My 100-year-old, complex patient is forgetful, has a hard time seeing and has paper-thin skin. She bumped her shin, tore her skin and got a wound infection. I scheduled a house call and put her on antibiotics, but I also wanted home care to provide services to care for her wound because she herself could not. I filled out the forms, faxed them in and assumed home care would step in as usual. I found out from the patient two weeks later that nobody came. By then, the patient, a stoic and lovely woman, had recovered with the help of family and friends.
This is what lack of integration looks like — lack of coordination and communication between the different parts of the health-care system become cracks in the system. And patients fall through those cracks. Don't get me wrong; this does not happen all the time, but it does happen more than it used to.
On January 31, the Premier's Council on Improving Health Care and Ending Hallway Medicine released its first report. It painted a picture of a health-care system that was in pieces.

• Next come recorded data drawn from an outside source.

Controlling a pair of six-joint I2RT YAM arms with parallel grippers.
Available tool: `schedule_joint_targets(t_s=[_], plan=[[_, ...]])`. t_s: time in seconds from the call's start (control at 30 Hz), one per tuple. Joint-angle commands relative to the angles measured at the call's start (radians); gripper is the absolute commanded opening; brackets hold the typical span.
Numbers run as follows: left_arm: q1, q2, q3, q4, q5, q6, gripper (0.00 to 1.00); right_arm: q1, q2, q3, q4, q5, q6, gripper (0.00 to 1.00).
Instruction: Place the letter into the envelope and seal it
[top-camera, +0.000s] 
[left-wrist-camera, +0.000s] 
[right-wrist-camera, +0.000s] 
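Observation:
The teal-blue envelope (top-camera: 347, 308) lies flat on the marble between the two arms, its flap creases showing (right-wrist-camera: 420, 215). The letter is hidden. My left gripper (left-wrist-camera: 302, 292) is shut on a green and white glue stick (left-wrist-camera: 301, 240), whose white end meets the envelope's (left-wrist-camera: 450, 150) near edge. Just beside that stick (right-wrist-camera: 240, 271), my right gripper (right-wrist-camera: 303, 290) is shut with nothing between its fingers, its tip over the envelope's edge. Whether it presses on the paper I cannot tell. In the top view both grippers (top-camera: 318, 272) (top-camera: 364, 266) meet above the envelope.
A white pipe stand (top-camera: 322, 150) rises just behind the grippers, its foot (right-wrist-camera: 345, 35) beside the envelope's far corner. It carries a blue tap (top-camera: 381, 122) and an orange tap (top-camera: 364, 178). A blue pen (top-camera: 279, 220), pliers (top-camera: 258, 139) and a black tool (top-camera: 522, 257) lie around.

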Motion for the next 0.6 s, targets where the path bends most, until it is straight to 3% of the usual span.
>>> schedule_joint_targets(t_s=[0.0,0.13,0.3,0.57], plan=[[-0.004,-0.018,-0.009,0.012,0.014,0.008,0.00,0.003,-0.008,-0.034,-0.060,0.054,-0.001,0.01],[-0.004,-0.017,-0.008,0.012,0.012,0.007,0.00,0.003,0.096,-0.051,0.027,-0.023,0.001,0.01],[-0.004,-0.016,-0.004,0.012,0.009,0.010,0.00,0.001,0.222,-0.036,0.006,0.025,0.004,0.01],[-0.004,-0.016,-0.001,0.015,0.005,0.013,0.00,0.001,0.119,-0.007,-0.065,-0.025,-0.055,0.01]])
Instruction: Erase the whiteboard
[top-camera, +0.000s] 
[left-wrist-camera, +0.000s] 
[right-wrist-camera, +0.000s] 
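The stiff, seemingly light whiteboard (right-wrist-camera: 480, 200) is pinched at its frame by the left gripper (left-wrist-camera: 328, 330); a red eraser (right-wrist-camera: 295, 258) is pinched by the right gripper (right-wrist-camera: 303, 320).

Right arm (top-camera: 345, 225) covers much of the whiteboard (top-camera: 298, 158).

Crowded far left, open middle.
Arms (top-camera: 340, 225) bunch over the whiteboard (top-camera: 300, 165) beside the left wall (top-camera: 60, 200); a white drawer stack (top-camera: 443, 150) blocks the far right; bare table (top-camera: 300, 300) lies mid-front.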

One where patients wait for days for home care after they go home from the hospital, or months for a nursing home when they're no longer independent. One where patients serve as messengers between doctors, hospitals and pharmacies. One where the system itself is so siloed that information sharing is difficult and services don't coordinate.
I want to work in a health-care system that provides the right care for the right person, right when they need it.
There's more to the report, but what struck me was the emphasis on integration.
With a properly integrated system, when someone falls ill, all the necessary pieces come together in a continuum of care to help the patient and their family. It is seamless. Effortless.
What we have now is a series of one-offs with different frontline providers and long waits in between.
It's not that we aren't all working hard. I see doctors, nurses and allied health working so hard they're buckling under the workload. A recent study by the Canadian Medical Association showed that nearly one in three physicians is, frankly, burned out. And it's no wonder — we work in a system where, no matter the individual expertise, patients suffer unacceptable waits, delays and shortages.
So many pieces of the health-care system are missing or deficient that it makes it harder to provide the kind of care we want to provide. And that creates burnout in providers, caregivers and patients.
It's not just a matter of more funding and more services.
What we also need is a system that works smarter. At the end of the day, I want to work in a health-care system that provides the right care for the right person, right when they need it — not six days or six months down the line.
We must get this right. For that, we need doctors helping to make the decisions that matter at each turn. We know from health system reform efforts from around the world that the ones that succeed involve physician leadership from street-level to CEO — whether it's in primary care or in integrated care delivery systems.
The Premier's Council is charged with finding answers. This report is the first step of many.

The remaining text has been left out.